By Nathan Duke
State Comptroller Thomas DiNapoli had mostly bad news last week for York College students and faculty at the Jamaica school’s executive leadership breakfast, where he said the borough’s unemployment rate had risen this fall amid a state and national economic slump.
DiNapoli, addressing a crowd of nearly 200 people in the college’s faculty dining room, said the borough’s unemployment rate had gone up from 4.5 percent last year to 5.1 percent in October.
But he said Queens’ jobless figure was still lower than the city’s overall 5.8 percent rate.
He said Queens was the borough hardest hit in the ongoing mortgage crisis, with one out of every 355 homes being affected.
“Consumer confidence is very low and you can see a depression in home values,” he said. “But we’ve been through tough times before and we will get through it.”
DiNapoli said the current state budget, which runs through the fiscal year ending March 31, is facing $1.6 billion in deficits.
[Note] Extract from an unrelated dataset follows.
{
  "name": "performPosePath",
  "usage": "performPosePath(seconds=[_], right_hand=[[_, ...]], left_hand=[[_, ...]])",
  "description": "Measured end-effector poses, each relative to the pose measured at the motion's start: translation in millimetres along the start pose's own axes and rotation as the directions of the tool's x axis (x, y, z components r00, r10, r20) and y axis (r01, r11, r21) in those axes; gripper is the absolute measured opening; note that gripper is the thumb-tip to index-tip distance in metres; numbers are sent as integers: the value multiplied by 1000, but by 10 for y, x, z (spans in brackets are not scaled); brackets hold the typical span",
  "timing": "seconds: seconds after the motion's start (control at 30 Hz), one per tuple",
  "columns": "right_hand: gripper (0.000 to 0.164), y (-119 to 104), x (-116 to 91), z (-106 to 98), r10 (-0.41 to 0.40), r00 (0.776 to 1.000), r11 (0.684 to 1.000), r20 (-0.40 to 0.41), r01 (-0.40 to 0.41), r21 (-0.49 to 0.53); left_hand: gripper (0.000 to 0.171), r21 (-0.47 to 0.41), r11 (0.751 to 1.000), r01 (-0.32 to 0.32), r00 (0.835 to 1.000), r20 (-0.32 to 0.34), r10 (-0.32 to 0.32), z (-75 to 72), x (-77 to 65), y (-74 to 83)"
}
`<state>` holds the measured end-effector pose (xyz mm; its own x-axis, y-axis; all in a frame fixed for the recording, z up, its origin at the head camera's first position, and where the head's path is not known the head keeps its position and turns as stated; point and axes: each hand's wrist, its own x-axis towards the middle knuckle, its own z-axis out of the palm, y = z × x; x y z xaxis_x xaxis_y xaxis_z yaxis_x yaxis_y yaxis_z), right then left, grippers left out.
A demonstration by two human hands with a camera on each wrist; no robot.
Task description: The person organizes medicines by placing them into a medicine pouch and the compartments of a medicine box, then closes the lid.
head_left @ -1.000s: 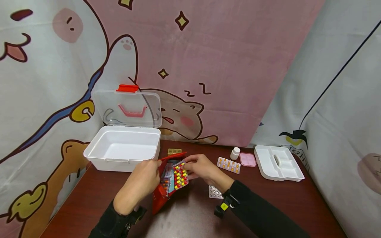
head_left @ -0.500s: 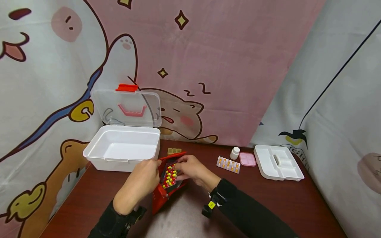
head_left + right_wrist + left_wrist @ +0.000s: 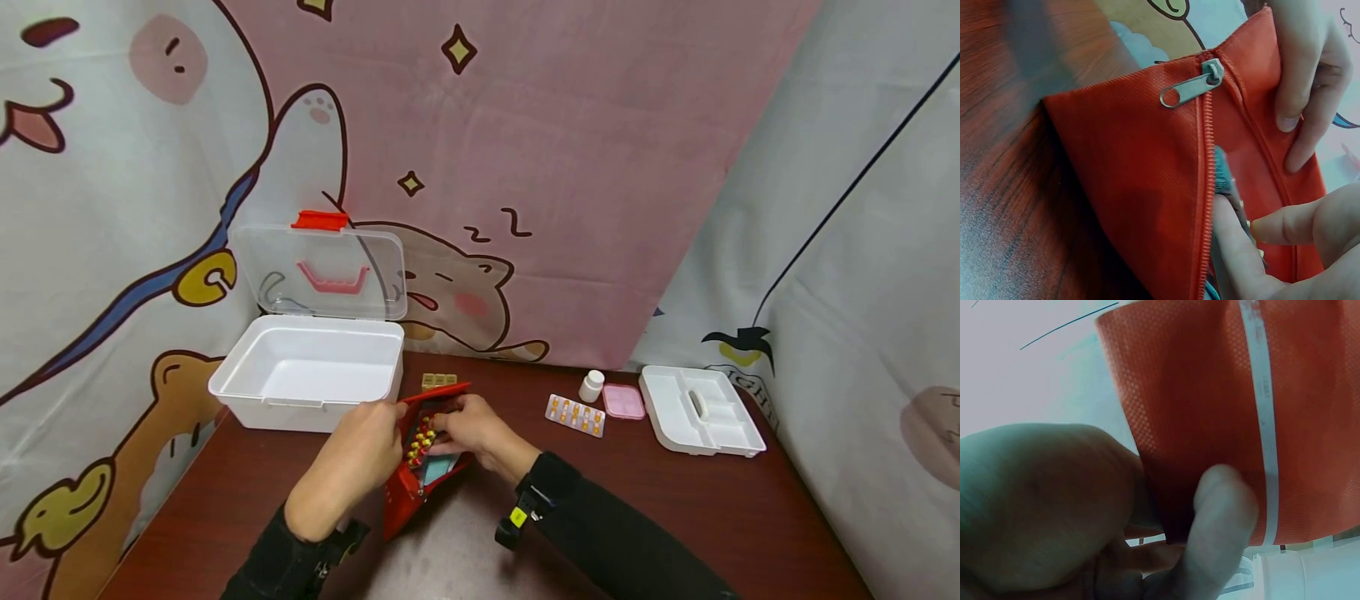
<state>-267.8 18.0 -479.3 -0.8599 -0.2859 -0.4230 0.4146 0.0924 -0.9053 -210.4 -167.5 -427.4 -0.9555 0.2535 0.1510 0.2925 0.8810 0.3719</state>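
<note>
My left hand (image 3: 356,454) grips the edge of a red zip pouch (image 3: 401,504), holding its mouth wide. In the left wrist view a finger (image 3: 1225,506) presses on the red fabric (image 3: 1197,381), beside a pale stripe. My right hand (image 3: 480,433) reaches into the mouth and pinches a blister pack of red and yellow capsules (image 3: 420,442) between thumb and finger. Seen from the right wrist, the pack is mostly hidden behind the zipped side, and the zip pull (image 3: 1185,90) hangs at the top end. A light blue item (image 3: 441,468) shows inside the pouch.
A white box (image 3: 307,417) with its clear lid (image 3: 318,250) raised stands at the back left. Behind the pouch lies a gold blister pack (image 3: 438,381). Further right are an orange-capsule blister pack (image 3: 575,415), a white bottle (image 3: 592,386), a pink case (image 3: 624,401) and a white compartment tray (image 3: 701,408).
My right hand has moved left and down into the pouch with the red and yellow capsule pack. The silver blister pack seen earlier is now behind my right arm. My left hand stays put.
</note>
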Motion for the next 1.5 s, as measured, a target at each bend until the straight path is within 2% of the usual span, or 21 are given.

He estimated the next fiscal year could face $12.6 billion in deficits.
He said he believed the red ink was caused primarily by a decline in state revenue earned through personal income and business taxes.
DiNapoli said the state experienced 5.7 percent growth in personal income taxes last year, but this source of revenue is only expected to grow by 0.7 percent this year. He said the next fiscal year could likely see a 3 percent decline. He said the state has also had a 6 percent drop in business taxes this year.
He told the crowd that 16,000 jobs in the state’s financial sector have been lost so far this year and an estimated 225,000 jobs overall would be cut this year in the state.
He said each job lost in the financial sector leads to several other job cuts across a variety of fields.
But he said borough residents did not yet have reason to despair.
“A crisis is an opportunity to shift our focus,” he said. “The challenge for us is how we’ll continue to provide important services and how to be more efficient and effective in how we do it. We shouldn’t focus on quantity, but on quality.”